TASK DESCRIPTION: Set down each entry below exactly as it stands.

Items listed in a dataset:

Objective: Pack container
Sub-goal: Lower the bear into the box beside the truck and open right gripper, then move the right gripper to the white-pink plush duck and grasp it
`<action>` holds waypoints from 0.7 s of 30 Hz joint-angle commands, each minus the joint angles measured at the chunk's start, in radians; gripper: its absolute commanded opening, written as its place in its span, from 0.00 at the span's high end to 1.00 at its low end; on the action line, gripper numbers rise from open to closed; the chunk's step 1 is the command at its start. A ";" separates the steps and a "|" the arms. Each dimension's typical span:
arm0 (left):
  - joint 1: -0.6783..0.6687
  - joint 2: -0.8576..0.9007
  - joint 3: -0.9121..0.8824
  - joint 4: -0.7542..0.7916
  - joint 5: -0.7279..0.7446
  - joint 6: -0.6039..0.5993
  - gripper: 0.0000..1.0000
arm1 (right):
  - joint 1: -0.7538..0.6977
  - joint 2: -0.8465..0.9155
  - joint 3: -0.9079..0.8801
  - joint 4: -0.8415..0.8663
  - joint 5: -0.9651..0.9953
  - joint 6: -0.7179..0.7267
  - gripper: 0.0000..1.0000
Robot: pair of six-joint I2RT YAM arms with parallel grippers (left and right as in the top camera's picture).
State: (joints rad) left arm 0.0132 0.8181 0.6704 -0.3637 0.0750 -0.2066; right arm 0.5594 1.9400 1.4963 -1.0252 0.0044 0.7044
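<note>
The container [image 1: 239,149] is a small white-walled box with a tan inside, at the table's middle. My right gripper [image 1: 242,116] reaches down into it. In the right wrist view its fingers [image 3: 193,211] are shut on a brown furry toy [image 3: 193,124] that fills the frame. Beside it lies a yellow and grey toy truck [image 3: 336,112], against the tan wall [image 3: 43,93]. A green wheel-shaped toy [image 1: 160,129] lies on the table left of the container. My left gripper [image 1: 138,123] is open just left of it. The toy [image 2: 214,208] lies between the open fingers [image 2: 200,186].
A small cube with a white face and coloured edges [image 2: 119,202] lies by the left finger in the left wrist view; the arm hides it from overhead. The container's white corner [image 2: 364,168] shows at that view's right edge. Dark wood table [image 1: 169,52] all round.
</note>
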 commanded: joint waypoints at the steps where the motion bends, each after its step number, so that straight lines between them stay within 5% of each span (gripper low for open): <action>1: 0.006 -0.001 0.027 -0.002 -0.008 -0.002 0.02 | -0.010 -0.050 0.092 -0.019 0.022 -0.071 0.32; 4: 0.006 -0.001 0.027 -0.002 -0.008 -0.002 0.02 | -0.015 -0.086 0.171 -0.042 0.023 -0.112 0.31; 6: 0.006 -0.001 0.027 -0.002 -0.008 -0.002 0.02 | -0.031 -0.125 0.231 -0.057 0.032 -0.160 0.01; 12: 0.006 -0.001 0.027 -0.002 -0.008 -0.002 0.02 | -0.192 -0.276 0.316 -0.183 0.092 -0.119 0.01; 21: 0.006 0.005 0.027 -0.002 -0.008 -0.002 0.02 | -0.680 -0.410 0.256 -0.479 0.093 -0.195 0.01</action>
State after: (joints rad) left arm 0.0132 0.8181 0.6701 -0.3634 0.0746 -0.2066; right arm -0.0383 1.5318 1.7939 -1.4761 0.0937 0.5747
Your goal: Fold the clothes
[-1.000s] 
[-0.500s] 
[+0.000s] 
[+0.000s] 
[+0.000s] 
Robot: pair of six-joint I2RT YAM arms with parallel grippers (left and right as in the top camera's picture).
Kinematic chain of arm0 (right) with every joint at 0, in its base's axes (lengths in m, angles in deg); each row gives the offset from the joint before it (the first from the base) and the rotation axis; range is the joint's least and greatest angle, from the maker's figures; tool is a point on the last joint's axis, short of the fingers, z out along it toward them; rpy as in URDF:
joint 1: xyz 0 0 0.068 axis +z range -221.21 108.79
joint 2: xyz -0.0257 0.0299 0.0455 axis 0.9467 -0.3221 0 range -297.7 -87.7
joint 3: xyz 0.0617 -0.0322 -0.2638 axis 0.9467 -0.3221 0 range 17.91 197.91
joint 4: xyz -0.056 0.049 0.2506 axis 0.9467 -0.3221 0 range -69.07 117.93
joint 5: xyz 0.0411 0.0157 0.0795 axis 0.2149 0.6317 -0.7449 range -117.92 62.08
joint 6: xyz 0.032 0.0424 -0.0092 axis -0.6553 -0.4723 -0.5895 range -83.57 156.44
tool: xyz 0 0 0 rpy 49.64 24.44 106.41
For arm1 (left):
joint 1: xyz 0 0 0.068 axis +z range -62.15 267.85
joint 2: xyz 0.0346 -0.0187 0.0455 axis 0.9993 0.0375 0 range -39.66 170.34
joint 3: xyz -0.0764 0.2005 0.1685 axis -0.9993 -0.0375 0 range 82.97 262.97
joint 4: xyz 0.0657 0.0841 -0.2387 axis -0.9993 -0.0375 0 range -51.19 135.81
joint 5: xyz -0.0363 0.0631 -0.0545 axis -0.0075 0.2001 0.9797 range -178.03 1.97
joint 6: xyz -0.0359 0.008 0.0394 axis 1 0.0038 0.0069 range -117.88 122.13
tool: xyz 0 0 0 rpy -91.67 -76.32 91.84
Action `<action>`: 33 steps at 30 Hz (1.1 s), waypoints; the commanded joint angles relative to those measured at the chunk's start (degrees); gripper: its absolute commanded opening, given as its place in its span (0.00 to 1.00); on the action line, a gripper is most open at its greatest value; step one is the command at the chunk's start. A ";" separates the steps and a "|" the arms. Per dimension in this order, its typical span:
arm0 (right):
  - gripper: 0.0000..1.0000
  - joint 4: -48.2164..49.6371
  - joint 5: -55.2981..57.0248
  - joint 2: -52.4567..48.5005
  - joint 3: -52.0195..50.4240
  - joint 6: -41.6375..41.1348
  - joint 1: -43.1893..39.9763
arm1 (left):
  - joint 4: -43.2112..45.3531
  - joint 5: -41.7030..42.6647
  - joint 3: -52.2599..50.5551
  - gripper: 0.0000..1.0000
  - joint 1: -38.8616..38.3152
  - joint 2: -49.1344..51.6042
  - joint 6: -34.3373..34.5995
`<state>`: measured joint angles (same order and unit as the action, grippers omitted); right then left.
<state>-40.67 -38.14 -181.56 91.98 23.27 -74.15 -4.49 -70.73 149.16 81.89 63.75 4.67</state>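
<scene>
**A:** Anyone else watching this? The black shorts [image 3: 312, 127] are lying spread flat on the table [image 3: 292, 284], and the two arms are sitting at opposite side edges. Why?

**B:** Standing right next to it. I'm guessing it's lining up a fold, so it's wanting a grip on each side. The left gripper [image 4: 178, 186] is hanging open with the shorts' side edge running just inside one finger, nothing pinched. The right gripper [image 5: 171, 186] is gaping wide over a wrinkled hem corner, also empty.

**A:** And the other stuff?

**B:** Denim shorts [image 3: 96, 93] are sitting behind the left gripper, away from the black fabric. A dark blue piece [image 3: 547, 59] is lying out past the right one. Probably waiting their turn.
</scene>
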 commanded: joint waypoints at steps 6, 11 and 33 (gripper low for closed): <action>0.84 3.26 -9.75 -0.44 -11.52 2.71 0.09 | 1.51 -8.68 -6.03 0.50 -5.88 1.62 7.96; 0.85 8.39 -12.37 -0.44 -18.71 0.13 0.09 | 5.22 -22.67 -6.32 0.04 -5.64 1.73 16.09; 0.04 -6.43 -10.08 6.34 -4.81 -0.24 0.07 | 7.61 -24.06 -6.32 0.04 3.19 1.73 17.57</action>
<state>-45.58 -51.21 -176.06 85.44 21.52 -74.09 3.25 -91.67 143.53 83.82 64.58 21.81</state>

REPLY:
Objective: Pack container
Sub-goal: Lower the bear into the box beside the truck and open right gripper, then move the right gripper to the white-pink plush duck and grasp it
`<action>` holds waypoints from 0.7 s of 30 Hz joint-angle commands, each minus the joint angles measured at the chunk's start, in radians; gripper: its absolute commanded opening, written as its place in its span, from 0.00 at the span's high end to 1.00 at its low end; on the action line, gripper numbers rise from open to closed; the chunk's step 1 is the command at its start. A ";" separates the steps and a "|" the arms. Each dimension's typical span:
arm0 (left):
  - joint 1: -0.6783..0.6687
  - joint 2: -0.8576..0.9007
  - joint 3: -0.9121..0.8824
  - joint 4: -0.7542..0.7916
  - joint 5: -0.7279..0.7446
  - joint 6: -0.6039..0.5993
  - gripper: 0.0000..1.0000
arm1 (right):
  - joint 1: -0.7538..0.6977
  - joint 2: -0.8465..0.9155
  - joint 3: -0.9079..0.8801
  - joint 4: -0.8415..0.8663
  - joint 5: -0.9651..0.9953
  - joint 6: -0.7179..0.7267
  - gripper: 0.0000..1.0000
Robot: pair of six-joint I2RT YAM arms with parallel grippers (left and right as in the top camera's picture).
State: (joints rad) left arm 0.0132 0.8181 0.6704 -0.3637 0.0750 -0.2066; right arm 0.5594 1.9400 1.4963 -1.0252 0.0044 0.7044
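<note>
The container [image 1: 239,149] is a small white-walled box with a tan inside, at the table's middle. My right gripper [image 1: 242,116] reaches down into it. In the right wrist view its fingers [image 3: 193,211] are shut on a brown furry toy [image 3: 193,124] that fills the frame. Beside it lies a yellow and grey toy truck [image 3: 336,112], against the tan wall [image 3: 43,93]. A green wheel-shaped toy [image 1: 160,129] lies on the table left of the container. My left gripper [image 1: 138,123] is open just left of it. The toy [image 2: 214,208] lies between the open fingers [image 2: 200,186].
A small cube with a white face and coloured edges [image 2: 119,202] lies by the left finger in the left wrist view; the arm hides it from overhead. The container's white corner [image 2: 364,168] shows at that view's right edge. Dark wood table [image 1: 169,52] all round.
</note>
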 commanded: joint waypoints at the steps where the motion bends, each after its step number, so that straight lines between them stay within 5% of each span (gripper low for open): <action>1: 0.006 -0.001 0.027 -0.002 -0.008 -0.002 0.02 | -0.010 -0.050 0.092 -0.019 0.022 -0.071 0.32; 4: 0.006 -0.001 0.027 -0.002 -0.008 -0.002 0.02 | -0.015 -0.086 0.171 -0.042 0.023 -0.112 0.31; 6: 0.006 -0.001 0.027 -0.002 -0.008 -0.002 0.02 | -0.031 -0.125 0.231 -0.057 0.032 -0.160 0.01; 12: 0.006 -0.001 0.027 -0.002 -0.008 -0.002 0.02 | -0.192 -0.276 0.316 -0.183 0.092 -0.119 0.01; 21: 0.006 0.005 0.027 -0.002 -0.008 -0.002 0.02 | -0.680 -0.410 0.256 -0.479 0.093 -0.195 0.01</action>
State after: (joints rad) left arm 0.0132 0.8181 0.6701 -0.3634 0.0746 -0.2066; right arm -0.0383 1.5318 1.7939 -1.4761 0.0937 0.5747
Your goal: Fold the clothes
[-1.000s] 
[-0.500s] 
[+0.000s] 
[+0.000s] 
[+0.000s] 
Robot: pair of six-joint I2RT YAM arms with parallel grippers (left and right as in the top camera's picture).
Kinematic chain of arm0 (right) with every joint at 0, in its base's axes (lengths in m, angles in deg); each row gives the offset from the joint before it (the first from the base) and the rotation axis; range is the joint's least and greatest angle, from the maker's figures; tool is a point on the last joint's axis, short of the fingers, z out along it toward them; rpy as in URDF:
joint 1: xyz 0 0 0.068 axis +z range -221.21 108.79
joint 2: xyz -0.0257 0.0299 0.0455 axis 0.9467 -0.3221 0 range -297.7 -87.7
joint 3: xyz 0.0617 -0.0322 -0.2638 axis 0.9467 -0.3221 0 range 17.91 197.91
joint 4: xyz -0.056 0.049 0.2506 axis 0.9467 -0.3221 0 range -69.07 117.93
joint 5: xyz 0.0411 0.0157 0.0795 axis 0.2149 0.6317 -0.7449 range -117.92 62.08
joint 6: xyz 0.032 0.0424 -0.0092 axis -0.6553 -0.4723 -0.5895 range -83.57 156.44
tool: xyz 0 0 0 rpy 49.64 24.44 106.41
For arm1 (left):
joint 1: xyz 0 0 0.068 axis +z range -62.15 267.85
joint 2: xyz 0.0346 -0.0187 0.0455 axis 0.9993 0.0375 0 range -39.66 170.34
joint 3: xyz -0.0764 0.2005 0.1685 axis -0.9993 -0.0375 0 range 82.97 262.97
joint 4: xyz 0.0657 0.0841 -0.2387 axis -0.9993 -0.0375 0 range -51.19 135.81
joint 5: xyz -0.0363 0.0631 -0.0545 axis -0.0075 0.2001 0.9797 range -178.03 1.97
joint 6: xyz -0.0359 0.008 0.0394 axis 1 0.0038 0.0069 range -117.88 122.13
tool: xyz 0 0 0 rpy -91.67 -76.32 91.84
Action `<action>`: 33 steps at 30 Hz (1.1 s), waypoints; the commanded joint angles relative to those measured at the chunk's start (degrees); gripper: its absolute commanded opening, given as its place in its span (0.00 to 1.00); on the action line, a gripper is most open at its greatest value; step one is the command at the chunk's start. A ";" separates the steps and a "|" the arms. Per dimension in this order, its typical span:
arm0 (right):
  - gripper: 0.0000..1.0000
  - joint 4: -48.2164..49.6371
  - joint 5: -55.2981..57.0248
  - joint 2: -52.4567..48.5005
  - joint 3: -52.0195..50.4240
  - joint 6: -41.6375..41.1348
  - joint 1: -43.1893..39.9763
arm1 (left):
  - joint 4: -43.2112..45.3531
  - joint 5: -41.7030..42.6647
  - joint 3: -52.2599..50.5551
  - gripper: 0.0000..1.0000
  - joint 1: -38.8616..38.3152
  - joint 2: -49.1344..51.6042
  - joint 6: -34.3373..34.5995
`<state>`: measured joint angles (same order and unit as the action, grippers omitted); right then left.
<state>-40.67 -38.14 -181.56 91.98 23.27 -74.15 -4.49 -70.73 149.16 81.89 63.75 4.67</state>
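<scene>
**A:** Anyone else watching this? The black shorts [image 3: 312, 127] are lying spread flat on the table [image 3: 292, 284], and the two arms are sitting at opposite side edges. Why?

**B:** Standing right next to it. I'm guessing it's lining up a fold, so it's wanting a grip on each side. The left gripper [image 4: 178, 186] is hanging open with the shorts' side edge running just inside one finger, nothing pinched. The right gripper [image 5: 171, 186] is gaping wide over a wrinkled hem corner, also empty.

**A:** And the other stuff?

**B:** Denim shorts [image 3: 96, 93] are sitting behind the left gripper, away from the black fabric. A dark blue piece [image 3: 547, 59] is lying out past the right one. Probably waiting their turn.
</scene>
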 commanded: joint waypoints at steps 6, 11 and 33 (gripper low for closed): <action>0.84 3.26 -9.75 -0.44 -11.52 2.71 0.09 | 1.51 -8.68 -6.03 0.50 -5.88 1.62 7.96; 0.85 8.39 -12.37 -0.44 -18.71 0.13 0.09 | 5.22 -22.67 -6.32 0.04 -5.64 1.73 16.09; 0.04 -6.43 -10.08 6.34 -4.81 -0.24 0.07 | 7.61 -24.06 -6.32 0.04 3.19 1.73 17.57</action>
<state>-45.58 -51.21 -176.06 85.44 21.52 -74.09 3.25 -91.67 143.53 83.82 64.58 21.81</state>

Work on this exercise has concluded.